The red bag is for household plastic bottles, pots, tubs and trays, and metal packaging such as tins, cans, foil and aerosols. 

It will be delivered with full instructions so, if you’re taking part, you can use it straight away along with your existing recycling boxes.

It should make recycling much easier for households and crews, as plastic and cans will go in the new red bag, along with paper and cardboard in one green recycling box, glass in the other, and food waste in the brown box.

We’re looking to see if the new red bags help speed up collection times for crews, so providing a more reliable service and reducing congestion on busy roads.

This trial is in response to feedback from our recent waste consultation, where residents told us that they’d like more space for recycling and for it to be simpler to sort.

Better sorted recycling is higher quality and worth more money, which helps cover the cost of collections and generates an income to fund vital local services.

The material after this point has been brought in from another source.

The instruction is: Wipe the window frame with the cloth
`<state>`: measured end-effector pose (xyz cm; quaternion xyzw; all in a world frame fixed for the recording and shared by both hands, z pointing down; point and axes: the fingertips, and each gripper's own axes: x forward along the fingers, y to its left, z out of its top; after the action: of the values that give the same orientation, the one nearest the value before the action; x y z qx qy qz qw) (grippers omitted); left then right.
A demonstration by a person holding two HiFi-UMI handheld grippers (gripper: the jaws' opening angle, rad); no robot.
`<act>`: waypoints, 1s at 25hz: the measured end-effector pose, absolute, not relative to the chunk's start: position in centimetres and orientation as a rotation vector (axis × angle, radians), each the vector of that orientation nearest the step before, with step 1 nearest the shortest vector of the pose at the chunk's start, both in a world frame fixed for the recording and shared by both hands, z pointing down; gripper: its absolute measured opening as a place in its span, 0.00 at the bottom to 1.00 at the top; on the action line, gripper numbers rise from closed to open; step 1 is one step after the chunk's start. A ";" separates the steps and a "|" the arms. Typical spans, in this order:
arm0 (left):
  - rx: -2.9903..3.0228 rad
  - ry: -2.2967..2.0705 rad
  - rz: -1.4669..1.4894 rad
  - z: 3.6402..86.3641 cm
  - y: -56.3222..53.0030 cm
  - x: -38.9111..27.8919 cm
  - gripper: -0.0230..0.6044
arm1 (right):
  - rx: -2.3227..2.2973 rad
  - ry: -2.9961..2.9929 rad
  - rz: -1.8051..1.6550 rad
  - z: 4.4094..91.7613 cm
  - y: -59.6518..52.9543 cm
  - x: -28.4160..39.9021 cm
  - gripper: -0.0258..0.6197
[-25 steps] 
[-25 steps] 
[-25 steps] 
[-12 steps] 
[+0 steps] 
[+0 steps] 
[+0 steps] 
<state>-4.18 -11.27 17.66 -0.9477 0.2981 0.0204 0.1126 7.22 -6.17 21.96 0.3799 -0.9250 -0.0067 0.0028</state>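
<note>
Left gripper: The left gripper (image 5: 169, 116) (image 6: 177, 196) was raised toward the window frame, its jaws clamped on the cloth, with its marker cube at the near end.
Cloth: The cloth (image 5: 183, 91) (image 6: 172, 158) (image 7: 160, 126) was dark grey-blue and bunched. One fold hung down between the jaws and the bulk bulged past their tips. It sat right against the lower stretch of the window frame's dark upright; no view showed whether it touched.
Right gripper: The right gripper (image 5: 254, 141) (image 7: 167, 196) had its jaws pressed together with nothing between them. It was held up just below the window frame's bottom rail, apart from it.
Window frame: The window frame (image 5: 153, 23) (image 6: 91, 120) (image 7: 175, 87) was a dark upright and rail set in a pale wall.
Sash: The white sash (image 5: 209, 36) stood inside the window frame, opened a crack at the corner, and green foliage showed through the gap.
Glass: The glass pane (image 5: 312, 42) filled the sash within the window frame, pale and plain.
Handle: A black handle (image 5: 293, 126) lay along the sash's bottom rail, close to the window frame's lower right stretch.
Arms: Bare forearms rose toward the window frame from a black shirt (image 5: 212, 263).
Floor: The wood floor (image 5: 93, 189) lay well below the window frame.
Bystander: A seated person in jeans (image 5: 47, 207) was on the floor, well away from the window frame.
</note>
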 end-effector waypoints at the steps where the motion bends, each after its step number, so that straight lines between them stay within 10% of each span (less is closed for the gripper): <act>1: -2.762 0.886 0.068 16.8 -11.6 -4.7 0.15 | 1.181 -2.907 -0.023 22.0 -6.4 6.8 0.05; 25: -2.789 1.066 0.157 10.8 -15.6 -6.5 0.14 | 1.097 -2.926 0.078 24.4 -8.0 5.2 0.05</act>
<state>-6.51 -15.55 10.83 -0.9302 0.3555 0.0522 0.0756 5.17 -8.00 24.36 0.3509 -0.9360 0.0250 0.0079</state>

Other councils already using similar recycling bags have found they provide a good solution for the storage and collection of recycling, plus reduce litter.

If the trial is successful, we will be rolling-out the bag to all North Somerset households at the same time as introducing three-weekly black bin collections in 2025.

Recycling plastic bottles

Many drinks bottles now have the lid attached to the bottle, but the way you recycle remains the same.

Plastic bottle lids are very small and can easily become litter during collection. 

They can also get easily lost in the sorting machinery when they are being processed so are much harder to recycle than the bottle itself. 

A new EU law was introduced in July saying all single-use drinks bottles with plastic lids (up to three litres) could only be sold if the lids were attached during storage and use. 

While it’s not law here, they are available in the UK too.

To recycle all types of plastic bottles:

  • empty
  • rinse (it doesn’t have to be spotless)
  • squash the air out and put the lid back on to keep the bottle squashed in.